• **Requirement**: Copy each line below exactly.
■ ■ ■
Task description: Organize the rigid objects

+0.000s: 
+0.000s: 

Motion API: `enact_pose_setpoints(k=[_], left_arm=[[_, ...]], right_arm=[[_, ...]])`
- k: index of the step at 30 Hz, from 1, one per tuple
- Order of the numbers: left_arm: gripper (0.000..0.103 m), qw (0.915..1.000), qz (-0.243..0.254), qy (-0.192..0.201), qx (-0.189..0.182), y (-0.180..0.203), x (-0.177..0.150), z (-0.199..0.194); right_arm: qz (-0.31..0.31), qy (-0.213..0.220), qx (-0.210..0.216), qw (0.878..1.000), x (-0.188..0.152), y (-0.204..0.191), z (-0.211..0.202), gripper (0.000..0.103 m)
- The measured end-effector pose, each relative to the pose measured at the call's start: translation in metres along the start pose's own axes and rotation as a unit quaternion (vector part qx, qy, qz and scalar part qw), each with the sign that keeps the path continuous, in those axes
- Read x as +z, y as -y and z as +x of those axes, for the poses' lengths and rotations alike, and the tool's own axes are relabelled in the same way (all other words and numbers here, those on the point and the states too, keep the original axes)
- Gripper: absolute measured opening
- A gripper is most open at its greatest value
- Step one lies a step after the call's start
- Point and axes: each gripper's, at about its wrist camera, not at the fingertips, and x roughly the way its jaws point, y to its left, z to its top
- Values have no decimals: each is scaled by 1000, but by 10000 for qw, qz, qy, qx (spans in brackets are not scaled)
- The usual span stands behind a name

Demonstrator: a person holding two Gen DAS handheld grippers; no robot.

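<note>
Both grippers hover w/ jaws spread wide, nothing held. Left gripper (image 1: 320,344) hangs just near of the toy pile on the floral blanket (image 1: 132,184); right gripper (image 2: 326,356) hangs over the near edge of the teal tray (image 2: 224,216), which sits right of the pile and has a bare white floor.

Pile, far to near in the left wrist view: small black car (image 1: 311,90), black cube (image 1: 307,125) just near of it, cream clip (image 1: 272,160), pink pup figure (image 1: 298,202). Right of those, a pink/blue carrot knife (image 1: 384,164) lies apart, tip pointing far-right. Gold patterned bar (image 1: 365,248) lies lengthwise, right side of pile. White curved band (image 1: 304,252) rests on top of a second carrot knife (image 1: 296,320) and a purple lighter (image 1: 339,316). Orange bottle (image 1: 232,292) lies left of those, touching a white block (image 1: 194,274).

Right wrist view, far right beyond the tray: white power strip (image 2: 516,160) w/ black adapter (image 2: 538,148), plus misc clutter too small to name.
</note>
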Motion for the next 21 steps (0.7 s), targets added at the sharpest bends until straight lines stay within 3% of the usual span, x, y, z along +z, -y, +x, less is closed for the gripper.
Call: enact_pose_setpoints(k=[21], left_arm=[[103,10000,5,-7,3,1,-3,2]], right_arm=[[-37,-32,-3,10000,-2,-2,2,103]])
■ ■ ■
• **Answer to the exercise**:
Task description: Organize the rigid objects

+0.000s: 
+0.000s: 

Motion API: `enact_pose_setpoints(k=[_], left_arm=[[_, ...]], right_arm=[[_, ...]])`
- k: index of the step at 30 Hz, from 1, one per tuple
- Order of the numbers: left_arm: gripper (0.000..0.103 m), qw (0.915..1.000), qz (-0.243..0.254), qy (-0.192..0.201), qx (-0.189..0.182), y (-0.180..0.203), x (-0.177..0.150), z (-0.199..0.194); right_arm: qz (-0.31..0.31), qy (-0.213..0.220), qx (-0.210..0.216), qw (0.878..1.000), x (-0.188..0.152), y (-0.204..0.191), z (-0.211..0.202), gripper (0.000..0.103 m)
- The measured end-effector pose, each relative to the pose measured at the call's start: translation in metres along the start pose's own axes and rotation as a unit quaternion (vector part qx, qy, qz and scalar part qw), each with the sign that keeps the path continuous, in those axes
- Read x as +z, y as -y and z as +x of those axes, for the poses' lengths and rotations alike, and the tool's own axes are relabelled in the same way (all other words and numbers here, those on the point and the states too, keep the original axes)
- Gripper: absolute measured opening
- A gripper is most open at its greatest value
- Step one lies a step after the call's start
- Point and axes: each gripper's, at about its wrist camera, not at the fingertips, and x roughly the way its jaws point, y to its left, z to its top
- Values have no decimals: each is scaled by 1000, but by 10000 for qw, qz, qy, qx (spans in brackets are not scaled)
- The usual span stands behind a name

Demonstrator: a person holding two Gen DAS handheld grippers; no robot.

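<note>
Both grippers hover w/ jaws spread wide, nothing held. Left gripper (image 1: 320,344) hangs just near of the toy pile on the floral blanket (image 1: 132,184); right gripper (image 2: 326,356) hangs over the near edge of the teal tray (image 2: 224,216), which sits right of the pile and has a bare white floor.

Pile, far to near in the left wrist view: small black car (image 1: 311,90), black cube (image 1: 307,125) just near of it, cream clip (image 1: 272,160), pink pup figure (image 1: 298,202). Right of those, a pink/blue carrot knife (image 1: 384,164) lies apart, tip pointing far-right. Gold patterned bar (image 1: 365,248) lies lengthwise, right side of pile. White curved band (image 1: 304,252) rests on top of a second carrot knife (image 1: 296,320) and a purple lighter (image 1: 339,316). Orange bottle (image 1: 232,292) lies left of those, touching a white block (image 1: 194,274).

Right wrist view, far right beyond the tray: white power strip (image 2: 516,160) w/ black adapter (image 2: 538,148), plus misc clutter too small to name.
</note>
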Motion for the next 21 steps (0.7 s), targets added at the sharpest bends until straight lines stay within 3% of the usual span, x, y, z along +z, -y, +x, less is closed for the gripper.
Call: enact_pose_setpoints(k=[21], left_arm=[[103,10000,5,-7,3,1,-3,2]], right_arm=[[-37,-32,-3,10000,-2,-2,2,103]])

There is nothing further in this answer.